## YOUR ASSIGNMENT
Lines outside the range are not wanted. Give again exactly the lines between the line holding "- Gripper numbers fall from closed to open" and the line holding "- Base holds", inclusive, from the listing below.

------------------------

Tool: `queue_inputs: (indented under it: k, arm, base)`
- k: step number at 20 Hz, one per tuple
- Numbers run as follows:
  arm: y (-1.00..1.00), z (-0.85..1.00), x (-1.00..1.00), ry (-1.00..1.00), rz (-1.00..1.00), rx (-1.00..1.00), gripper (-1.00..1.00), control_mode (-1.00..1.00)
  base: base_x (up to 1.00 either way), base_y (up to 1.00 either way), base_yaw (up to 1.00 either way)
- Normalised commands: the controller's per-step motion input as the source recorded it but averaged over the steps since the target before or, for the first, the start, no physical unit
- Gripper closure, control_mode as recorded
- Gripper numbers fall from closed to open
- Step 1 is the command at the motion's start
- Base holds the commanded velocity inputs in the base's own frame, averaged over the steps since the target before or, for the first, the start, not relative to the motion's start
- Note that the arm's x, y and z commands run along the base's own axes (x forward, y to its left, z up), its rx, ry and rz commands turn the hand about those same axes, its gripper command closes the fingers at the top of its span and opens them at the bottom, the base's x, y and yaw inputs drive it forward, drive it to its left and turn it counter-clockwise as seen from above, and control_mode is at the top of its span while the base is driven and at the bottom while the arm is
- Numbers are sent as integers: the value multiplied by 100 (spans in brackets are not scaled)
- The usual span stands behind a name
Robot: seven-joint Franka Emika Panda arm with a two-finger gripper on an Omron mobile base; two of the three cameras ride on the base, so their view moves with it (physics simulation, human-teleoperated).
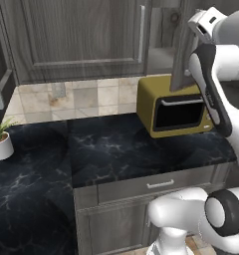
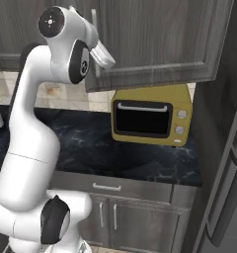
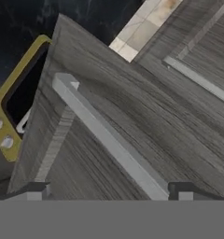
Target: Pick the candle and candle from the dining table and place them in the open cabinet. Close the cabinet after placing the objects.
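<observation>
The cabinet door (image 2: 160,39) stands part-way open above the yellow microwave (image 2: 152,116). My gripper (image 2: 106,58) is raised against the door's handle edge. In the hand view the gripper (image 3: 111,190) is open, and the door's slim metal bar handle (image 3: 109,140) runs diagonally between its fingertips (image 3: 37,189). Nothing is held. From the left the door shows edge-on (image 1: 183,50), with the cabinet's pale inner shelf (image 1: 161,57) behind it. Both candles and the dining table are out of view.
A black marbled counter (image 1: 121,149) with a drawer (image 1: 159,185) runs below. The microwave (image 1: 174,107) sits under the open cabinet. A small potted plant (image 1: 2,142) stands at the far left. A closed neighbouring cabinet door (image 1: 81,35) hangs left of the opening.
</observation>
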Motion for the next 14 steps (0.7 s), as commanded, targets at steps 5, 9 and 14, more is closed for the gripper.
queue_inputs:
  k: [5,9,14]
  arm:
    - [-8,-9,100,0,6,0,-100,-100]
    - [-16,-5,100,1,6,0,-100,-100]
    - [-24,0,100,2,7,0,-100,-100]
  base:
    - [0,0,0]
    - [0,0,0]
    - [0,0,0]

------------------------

## RESULT OF THIS EXERCISE
- Gripper numbers fall from closed to open
- Step 1 is the command at the motion's start
- Base holds the commanded velocity inputs in the base's own frame, averaged over the steps since the target before or, for the first, the start, not relative to the motion's start

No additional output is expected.